Conseil d'Etat, 5 /10 SSR, du 5 avril 1991, 56806, inédit au recueil Lebon
Texte intégral
Conseil d'Etat - 5 /10 SSR
N° 56806
Inédit au recueil Lebon
Lecture du vendredi 05 avril 1991
Rapporteur
Musitelli
Commissaire du gouvernement
Fornacciari
RÉPUBLIQUE FRANCAISE
AU NOM DU PEUPLE FRANCAIS
Considérant qu'il ne résulte pas de l'instruction, et en particulier du rapport d'expertise ordonné par le Conseil d'Etat, que la centrale nucléaire de Nogent-sur-Seine, située sur la rive droite de la Seine, occasionne à M. et Mme Z... dont la propriété se trouve sur la rive opposée à 630 mètres du périmètre d'enceinte de la centrale, des troubles de toute nature constitutifs d'un préjudice anormal et spécial ; qu'en particulier les nuisances provoquées par les panaches de vapeur rejetés par les tours de refroidissement sont peu importantes ; que le désagrément causé par la vue des deux tours de refroidissement de 160 mètres de hauteur, qu'atténue la présence, entre la centrale et le domaine concerné, d'un rideau d'arbres formant partiellement écran, ne revêt pas un caractère spécial ; Considérant, en revanche, que l'implantation de la centrale nucléaire a entraîné une perte de valeur vénale de la propriété d'agrément appartenant à M. et Mme Z... ; que cette dépréciation peut être, compte-tenu de l'état du marché local et d'opérations immobilières de caractéristiques comparables réalisées récemment, évaluée à 7 % ; que ce préjudice est anormal et spécial, eu égard aux circonstances de l'espèce et notamment au fait que la propriété des requérants est la seule résidence habitée dans un rayon de 1 000 mètres autour de la centrale ; qu'ainsi la responsabilité d'Electricité de France est engagée de ce dernier chef ; Considérant que, dans les circonstances de l'affaire, il sera fait une exacte appréciation du préjudice subi par les époux Z... en l'évaluant à 65 000 F ; que, par suite, les époux Z... sont fondés à soutenir que c'est à tort que, par le jugement attaqué, le tribunal administratif de Châlons-sur-Marne a rejeté leur demande tendant à ce qu'Electricité de France soit reconnu responsable du préjudice résultant pour eux de la construction de la centrale de Nogent-sur-Seine ; Sur les intérêts :
Considérant que les époux Z... ont droit aux intérêts de la somme de 65 000 F à compter du 25 mars 1982, jour de l'enregistrement de leur demande devant le tribunal administratif de Châlons-sur-Marne ; Sur les intérêts des intérêts : Considérant que la capitalisation des intérêts a été demandée le 9 avril 1990 ; qu'à cette date il était dû au moins une année d'intérêts ; que, dès lors, conformément aux dispositions de l'article 1154 du code civil, il y a lieu de faire droit à cette demande ; Sur les frais d'expertise exposés devant le Conseil d'Etat : Considérant qu'il y a lieu, dans les circonstances de l'affaire, de mettre ces frais à la charge d'Electricité de France ;
Article 1er : Le jugement du tribunal administratif de Châlons-sur-Marne en date du 6 décembre 1983 est annulé.

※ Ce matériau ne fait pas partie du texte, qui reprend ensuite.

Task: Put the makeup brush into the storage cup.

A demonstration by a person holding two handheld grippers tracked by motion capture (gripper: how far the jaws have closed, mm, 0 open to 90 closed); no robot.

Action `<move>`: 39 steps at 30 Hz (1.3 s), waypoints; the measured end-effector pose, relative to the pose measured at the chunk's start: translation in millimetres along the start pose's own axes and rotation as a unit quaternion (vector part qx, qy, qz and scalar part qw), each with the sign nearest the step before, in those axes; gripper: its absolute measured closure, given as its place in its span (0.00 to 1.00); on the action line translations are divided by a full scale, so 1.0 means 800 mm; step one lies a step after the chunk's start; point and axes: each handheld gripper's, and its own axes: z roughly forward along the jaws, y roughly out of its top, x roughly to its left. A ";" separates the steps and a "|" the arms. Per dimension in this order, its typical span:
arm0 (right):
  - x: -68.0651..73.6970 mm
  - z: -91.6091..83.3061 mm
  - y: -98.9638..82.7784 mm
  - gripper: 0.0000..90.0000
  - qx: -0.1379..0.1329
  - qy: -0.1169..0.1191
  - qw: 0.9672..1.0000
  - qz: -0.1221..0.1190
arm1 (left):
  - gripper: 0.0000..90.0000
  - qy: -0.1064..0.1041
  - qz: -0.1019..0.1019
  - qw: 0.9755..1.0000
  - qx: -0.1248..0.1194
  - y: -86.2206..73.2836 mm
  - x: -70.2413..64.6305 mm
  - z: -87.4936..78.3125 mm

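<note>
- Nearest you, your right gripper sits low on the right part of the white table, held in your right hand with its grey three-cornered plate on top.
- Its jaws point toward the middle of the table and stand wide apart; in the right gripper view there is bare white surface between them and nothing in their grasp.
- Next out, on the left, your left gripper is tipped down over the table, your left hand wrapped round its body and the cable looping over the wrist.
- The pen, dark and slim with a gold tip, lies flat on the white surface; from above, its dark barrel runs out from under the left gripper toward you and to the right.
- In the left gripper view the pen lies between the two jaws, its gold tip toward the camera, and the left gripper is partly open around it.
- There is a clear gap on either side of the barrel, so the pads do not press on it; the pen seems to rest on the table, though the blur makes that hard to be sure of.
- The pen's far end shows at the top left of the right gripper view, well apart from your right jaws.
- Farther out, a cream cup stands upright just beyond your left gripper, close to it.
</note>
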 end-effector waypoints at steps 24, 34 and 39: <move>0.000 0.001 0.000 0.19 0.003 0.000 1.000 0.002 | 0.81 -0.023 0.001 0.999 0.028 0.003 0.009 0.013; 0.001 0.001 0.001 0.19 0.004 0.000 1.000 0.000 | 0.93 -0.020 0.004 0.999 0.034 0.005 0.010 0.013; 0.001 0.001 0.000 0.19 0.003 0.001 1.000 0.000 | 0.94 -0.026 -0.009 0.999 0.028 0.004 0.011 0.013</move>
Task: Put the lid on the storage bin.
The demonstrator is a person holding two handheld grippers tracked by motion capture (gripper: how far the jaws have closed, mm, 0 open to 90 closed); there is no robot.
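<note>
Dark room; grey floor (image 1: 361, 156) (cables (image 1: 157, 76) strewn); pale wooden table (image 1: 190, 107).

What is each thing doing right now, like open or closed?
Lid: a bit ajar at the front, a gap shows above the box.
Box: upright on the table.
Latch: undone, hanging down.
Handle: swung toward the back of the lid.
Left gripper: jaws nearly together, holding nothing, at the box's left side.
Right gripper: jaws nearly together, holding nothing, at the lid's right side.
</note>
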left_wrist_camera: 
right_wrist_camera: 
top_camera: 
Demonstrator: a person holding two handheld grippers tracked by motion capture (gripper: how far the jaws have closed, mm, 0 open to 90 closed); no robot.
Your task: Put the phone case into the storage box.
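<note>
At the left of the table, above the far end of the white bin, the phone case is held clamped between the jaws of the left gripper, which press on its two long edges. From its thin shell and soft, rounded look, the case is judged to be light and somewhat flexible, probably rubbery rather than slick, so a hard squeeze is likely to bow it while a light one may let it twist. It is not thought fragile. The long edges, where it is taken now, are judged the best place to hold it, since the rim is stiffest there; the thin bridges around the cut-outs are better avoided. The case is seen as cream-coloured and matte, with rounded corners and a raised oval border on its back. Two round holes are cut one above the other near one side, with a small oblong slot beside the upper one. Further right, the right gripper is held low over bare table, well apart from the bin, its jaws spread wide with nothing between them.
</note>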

Article 2 : Electricité de France est condamné à verser à M. et Mme Z... la somme de 65 000 F avec intérêts au taux légal à compter du 25 mars 1982. Les intérêts échus le 9 avril 1990 seront capitalisés à cette date pour produire eux-mêmes intérêts.
Article 3 : Les frais d'expertise exposés devant le Conseil d'Etat sont mis à la charge d'Electricité de France.
Article 4 : La présente décision sera notifiée à M. et Mme Z..., à Electricité de France et au ministre de l'industrie et de l'aménagement du territoire.